Some of the surveys or questions you’ve undoubtedly had to answer in doctors’ offices the last few years are undoubtedly tied to their efforts to improve their MIPS score. MIPS rates physicians based on measures in four categories:

Quality (30% weight), mostly in terms of clinical outcomes and patient experience. Doctors might be scored on the percentage of hypertensive patients who have their blood pressure controlled or the percentage of their patients who report a high level of satisfaction with their care.
Promoting interoperability (25% weight), how well a physician uses technology to improve the quality and efficiency of their care. Measures in this category might include the percentage of patients using the electronic health record (EHR) portal or how many prescriptions are sent to the pharmacy electronically.
Improvement activities (15% weight), how well a physician is working to improve her practice through activities like quality improvement programs.
Cost (30% weight), how much a physician’s care costs compared to his peers. Think: the number of seemingly unnecessary tests and procedures ordered.

Because the work that, say, a psychiatrist does is so different from the work a urologist does, doctors who participate in MIPS may choose six of a possible 257 performance measures to report, only one of which must be an “outcome measure,” such as hospital admission for a particular illness.
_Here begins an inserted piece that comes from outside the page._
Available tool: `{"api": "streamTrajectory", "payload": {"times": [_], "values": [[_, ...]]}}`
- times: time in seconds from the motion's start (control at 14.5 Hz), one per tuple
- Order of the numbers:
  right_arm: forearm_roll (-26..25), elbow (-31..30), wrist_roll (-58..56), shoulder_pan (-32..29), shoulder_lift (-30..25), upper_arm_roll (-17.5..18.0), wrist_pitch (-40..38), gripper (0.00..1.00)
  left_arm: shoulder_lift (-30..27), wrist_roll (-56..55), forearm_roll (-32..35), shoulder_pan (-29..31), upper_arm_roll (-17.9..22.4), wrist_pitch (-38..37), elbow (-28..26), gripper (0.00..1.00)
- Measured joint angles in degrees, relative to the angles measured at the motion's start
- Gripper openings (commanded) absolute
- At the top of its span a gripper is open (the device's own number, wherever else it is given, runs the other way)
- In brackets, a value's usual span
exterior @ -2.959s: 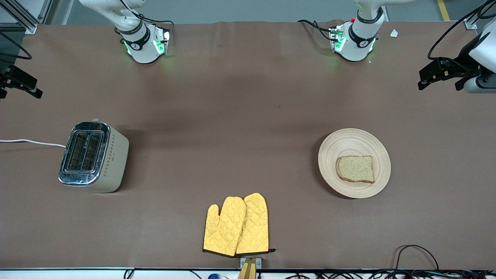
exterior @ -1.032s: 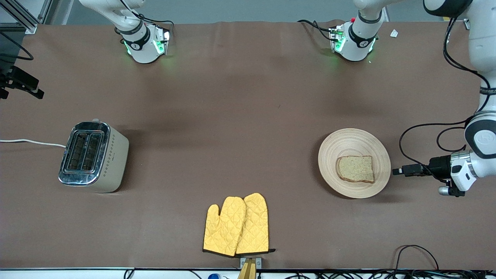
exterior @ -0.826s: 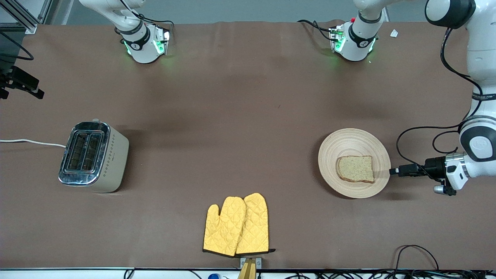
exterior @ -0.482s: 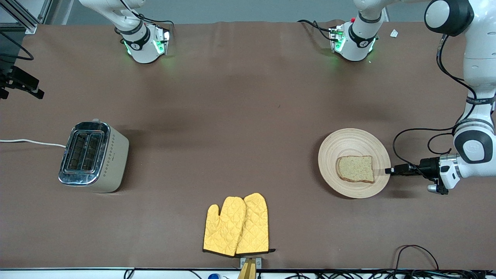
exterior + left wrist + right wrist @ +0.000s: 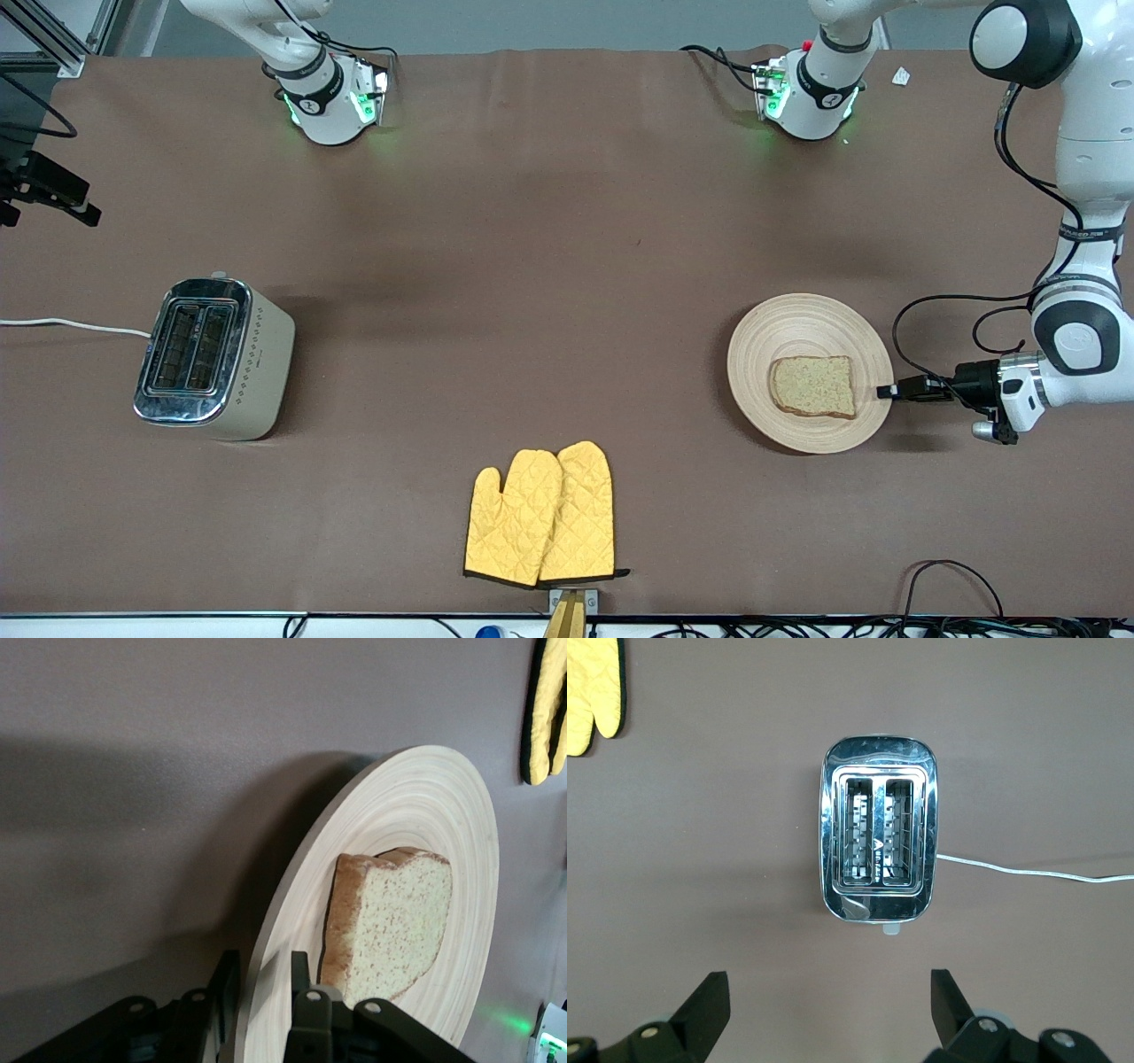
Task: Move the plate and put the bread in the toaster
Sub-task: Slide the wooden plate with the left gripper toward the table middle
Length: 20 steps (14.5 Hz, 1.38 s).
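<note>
Landmark: plate (image 5: 810,372), toward left arm's end of tabletop (image 5: 549,266).

One bread slice (image 5: 812,386) lying flat on plate, off-centre toward the rim by the left pincer. One plate, one toaster (image 5: 213,358), one pair of yellow oven mitts (image 5: 540,514).

Left pincer (image 5: 888,392) at plate's rim, low over tabletop, fingers (image 5: 299,973) parted and straddling the rim edge, one above, one below; not seen pressed shut on it. Bread edge just beside the upper finger, apart from it.

Toaster well apart from plate, at right arm's end, both slots showing empty, white cord (image 5: 71,326) trailing off tabletop edge. Mitts between plate and toaster, nearer the front camera than both, close to tabletop edge.

Bare brown tabletop between plate and toaster.

Right pincer (image 5: 831,1014) up over toaster, fingers spread wide, holding nothing; arm waiting.
</note>
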Motion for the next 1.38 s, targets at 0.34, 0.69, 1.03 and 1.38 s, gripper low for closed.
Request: {"api": "streamTrajectory", "payload": {"times": [0.34, 0.69, 1.03, 1.38], "values": [[0.00, 0.00, 0.00, 0.00, 0.00, 0.00, 0.00, 1.00, 1.18, 3.11, -2.61, 0.66, -0.08, -2.59, 0.03, 0.04], [0.00, 0.00, 0.00, 0.00, 0.00, -0.01, 0.00, 1.00, 1.14, 5.28, -4.21, 1.65, -0.92, -5.51, 0.74, 0.00], [0.00, 0.00, 0.00, -0.01, 0.00, -0.02, -0.01, 1.00, 1.09, 6.97, -4.14, 1.49, -5.68, -5.25, 1.35, 0.01], [0.00, 0.00, 0.00, -0.01, 0.00, -0.02, -0.01, 1.00, 0.73, 6.89, -4.19, 0.89, -12.22, -5.12, 1.18, 0.01]]}}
The others can be “process measures” like rates of cancer screening. Docs are given a composite MIPS score between zero and 100. To avoid a “negative payment adjustment,” (that is, a reduced fee) physicians must score >75, which seems high to me unless I frame it as a solid “C” grade. Also, 86% of the docs in the sample achieved at least that score, indicating that they either are good at gaming the system or that the score isn’t terribly difficult to achieve.

In spite of the massive effort put into MIPS by regulators, docs, and health systems, it’s unclear whether the MIPS program really reflects the quality of care provided by participating physicians. To investigate, investigators analyzed 3.4 million patients treated in 2019 by 80,246 primary care physicians using Medicare datasets (paywall). They looked specifically at five “process measures” like rates of diabetic eye examinations and breast cancer screens and the “patient outcomes” of all-cause hospitalizations and emergency department visits.
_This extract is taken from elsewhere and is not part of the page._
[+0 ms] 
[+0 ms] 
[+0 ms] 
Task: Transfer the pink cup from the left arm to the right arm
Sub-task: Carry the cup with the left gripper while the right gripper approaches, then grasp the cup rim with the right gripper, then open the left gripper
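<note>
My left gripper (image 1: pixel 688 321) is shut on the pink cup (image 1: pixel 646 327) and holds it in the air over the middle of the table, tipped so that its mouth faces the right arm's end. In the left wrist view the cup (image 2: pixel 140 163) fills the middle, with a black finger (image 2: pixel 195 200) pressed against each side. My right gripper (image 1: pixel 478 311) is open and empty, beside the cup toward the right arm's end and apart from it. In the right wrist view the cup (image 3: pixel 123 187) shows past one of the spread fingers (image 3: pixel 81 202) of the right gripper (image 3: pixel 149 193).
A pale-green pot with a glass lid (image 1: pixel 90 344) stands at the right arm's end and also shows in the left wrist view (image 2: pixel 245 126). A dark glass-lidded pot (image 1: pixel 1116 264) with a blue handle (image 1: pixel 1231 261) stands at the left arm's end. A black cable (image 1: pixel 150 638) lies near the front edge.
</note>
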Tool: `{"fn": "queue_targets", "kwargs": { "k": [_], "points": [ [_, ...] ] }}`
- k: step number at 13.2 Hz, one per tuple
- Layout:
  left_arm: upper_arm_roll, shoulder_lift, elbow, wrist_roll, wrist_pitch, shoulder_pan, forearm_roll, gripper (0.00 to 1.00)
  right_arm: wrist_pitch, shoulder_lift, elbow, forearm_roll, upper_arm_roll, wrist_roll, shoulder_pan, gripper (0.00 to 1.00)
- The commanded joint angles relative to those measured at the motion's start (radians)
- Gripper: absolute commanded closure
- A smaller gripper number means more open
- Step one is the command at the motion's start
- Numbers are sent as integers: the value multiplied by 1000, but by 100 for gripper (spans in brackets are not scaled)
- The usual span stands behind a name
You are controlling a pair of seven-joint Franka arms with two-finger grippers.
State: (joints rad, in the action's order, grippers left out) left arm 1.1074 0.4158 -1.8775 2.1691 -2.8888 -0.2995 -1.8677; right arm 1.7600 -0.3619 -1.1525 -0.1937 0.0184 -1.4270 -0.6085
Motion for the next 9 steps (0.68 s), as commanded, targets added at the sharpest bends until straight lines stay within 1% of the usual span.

They found that physicians with low MIPS scores (<30) had worse performance on three of the five process measures compared to those with high (>75) MIPS scores. Specifically, the low-scoring docs had lower rates of diabetic eye exams, HbA1c screening for diabetes, and mammography for breast cancer screening. However, the lower-performing docs had better rates of flu vaccination and tobacco screening. In the “patient outcomes,” there was no consistent association with MIPS scores: emergency department visits were lower (e.g., better) for those with low MIPS scores, while all-cause hospitalizations were higher (worse).

Overall, these inconsistent findings suggest that the MIPS program may not be an effective way of measuring and incentivizing quality improvement among U.S. physicians. The “patient outcomes,” which I think most of us would be most interested in, showed no clear association with MIPS scores. In addition, the study found that some physicians with low MIPS scores had very good composite outcomes, while others with high MIPS scores had poor outcomes. Like every correlative study, there were outliers. This suggests that there may be other, more nuanced, factors at play that are not captured by the MIPS program that influence a physician’s performance.
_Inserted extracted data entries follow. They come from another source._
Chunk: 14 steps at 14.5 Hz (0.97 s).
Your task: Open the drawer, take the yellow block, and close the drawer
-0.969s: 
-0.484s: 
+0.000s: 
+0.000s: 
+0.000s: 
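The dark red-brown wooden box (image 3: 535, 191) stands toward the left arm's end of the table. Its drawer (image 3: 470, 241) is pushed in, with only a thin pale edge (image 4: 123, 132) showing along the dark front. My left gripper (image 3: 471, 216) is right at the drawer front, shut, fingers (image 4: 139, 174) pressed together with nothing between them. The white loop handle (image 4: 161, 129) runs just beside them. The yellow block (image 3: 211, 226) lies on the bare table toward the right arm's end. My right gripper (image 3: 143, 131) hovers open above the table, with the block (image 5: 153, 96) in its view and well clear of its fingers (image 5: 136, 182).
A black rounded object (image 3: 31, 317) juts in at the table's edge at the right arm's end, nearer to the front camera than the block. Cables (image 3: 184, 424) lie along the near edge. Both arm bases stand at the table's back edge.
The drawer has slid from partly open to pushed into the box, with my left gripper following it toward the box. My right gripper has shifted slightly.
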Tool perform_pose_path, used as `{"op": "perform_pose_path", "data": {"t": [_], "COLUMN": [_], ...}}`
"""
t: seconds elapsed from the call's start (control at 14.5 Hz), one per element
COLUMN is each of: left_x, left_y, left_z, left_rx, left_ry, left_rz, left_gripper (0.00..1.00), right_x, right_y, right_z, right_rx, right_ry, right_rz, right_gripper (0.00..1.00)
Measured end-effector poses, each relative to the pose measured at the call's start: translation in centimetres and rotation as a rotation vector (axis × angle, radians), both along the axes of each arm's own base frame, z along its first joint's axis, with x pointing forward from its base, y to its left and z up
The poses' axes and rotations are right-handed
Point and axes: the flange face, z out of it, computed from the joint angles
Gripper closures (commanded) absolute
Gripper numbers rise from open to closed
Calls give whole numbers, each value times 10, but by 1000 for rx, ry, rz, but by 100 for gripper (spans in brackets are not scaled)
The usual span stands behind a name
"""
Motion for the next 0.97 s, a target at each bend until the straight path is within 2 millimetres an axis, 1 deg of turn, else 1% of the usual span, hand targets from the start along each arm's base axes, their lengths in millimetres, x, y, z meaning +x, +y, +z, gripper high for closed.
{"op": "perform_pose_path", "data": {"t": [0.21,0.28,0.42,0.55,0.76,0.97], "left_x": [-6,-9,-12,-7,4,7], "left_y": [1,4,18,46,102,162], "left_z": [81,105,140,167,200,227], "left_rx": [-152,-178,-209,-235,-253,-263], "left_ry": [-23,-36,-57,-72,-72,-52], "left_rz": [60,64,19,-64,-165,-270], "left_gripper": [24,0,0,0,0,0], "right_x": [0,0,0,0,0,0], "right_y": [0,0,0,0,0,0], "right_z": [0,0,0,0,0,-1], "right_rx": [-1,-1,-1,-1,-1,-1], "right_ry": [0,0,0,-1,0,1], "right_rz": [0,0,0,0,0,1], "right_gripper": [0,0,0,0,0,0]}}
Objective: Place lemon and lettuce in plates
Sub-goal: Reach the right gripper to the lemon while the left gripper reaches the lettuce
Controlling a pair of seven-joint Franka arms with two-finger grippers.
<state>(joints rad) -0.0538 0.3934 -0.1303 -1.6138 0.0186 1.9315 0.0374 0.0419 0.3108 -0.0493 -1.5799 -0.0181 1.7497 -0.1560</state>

The study is recent enough that we don’t have peer-reviewed criticism or hypothesizing yet about the potential mechanism of MIPS failure. But a blog post from Cornell puts it this way: “…there is inadequate risk adjustment for physicians who care for more medically complex and socially vulnerable patients and that smaller, independent primary care practices have fewer resources to dedicate to quality reporting, leading to low MIPS scores.” So, sicker patients going to smaller, independent practices may drag down results. Put another, more frank, way from Dr. Amy Bond in the same blog post, “MIPS scores may reflect doctors’ ability to keep up with MIPS paperwork more than it reflects their clinical performance.” For our comrades in Human Resources, I suspect this criticism rings especially true.

As the Medical Director of the Kansas Business Group on Health, I’m sometimes asked to weigh in on hot topics that might affect employers or employees. This is a reprint of a blog post from KBGH.